*** Given material

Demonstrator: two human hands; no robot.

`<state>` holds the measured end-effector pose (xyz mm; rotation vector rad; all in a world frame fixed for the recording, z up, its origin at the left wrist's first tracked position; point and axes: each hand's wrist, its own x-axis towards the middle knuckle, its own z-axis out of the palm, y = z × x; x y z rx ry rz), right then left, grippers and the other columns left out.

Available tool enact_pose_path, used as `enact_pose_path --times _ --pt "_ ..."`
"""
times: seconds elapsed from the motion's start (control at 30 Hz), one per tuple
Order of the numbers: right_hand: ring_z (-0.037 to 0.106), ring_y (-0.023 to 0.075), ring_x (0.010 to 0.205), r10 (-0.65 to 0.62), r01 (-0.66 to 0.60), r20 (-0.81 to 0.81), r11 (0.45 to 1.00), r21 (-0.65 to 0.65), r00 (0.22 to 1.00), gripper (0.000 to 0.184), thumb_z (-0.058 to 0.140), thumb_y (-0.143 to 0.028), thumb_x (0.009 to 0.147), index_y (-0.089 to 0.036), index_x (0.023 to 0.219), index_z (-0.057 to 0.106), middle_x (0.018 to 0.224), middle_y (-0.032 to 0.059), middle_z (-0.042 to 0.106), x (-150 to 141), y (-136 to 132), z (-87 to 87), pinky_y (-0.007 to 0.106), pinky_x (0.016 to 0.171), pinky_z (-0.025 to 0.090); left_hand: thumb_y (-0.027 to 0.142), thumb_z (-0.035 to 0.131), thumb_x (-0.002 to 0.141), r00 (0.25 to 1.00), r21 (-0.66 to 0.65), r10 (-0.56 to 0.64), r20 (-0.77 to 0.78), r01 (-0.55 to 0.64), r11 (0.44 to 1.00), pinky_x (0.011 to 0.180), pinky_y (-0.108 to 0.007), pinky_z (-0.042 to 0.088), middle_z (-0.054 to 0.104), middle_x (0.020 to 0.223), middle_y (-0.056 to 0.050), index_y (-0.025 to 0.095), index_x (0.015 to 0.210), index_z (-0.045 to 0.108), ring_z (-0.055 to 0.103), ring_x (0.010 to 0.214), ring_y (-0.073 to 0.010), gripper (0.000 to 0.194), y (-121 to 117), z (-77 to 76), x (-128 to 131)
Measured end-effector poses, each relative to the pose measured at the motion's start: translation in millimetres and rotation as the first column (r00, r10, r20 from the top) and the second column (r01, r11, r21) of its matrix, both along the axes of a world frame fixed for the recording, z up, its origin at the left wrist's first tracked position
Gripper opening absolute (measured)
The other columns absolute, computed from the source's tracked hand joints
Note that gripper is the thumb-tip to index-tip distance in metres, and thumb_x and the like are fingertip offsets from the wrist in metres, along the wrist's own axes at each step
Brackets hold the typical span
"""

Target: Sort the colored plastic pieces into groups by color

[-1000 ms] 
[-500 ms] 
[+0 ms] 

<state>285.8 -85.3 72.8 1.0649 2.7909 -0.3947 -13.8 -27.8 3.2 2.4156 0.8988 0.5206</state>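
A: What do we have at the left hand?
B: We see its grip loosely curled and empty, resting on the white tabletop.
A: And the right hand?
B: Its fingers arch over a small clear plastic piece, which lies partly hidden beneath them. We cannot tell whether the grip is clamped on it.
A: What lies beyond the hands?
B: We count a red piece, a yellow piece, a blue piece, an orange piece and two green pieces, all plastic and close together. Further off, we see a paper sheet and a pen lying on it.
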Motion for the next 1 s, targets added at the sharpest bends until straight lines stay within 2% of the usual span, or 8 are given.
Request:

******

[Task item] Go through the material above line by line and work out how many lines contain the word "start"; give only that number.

[Answer space] 2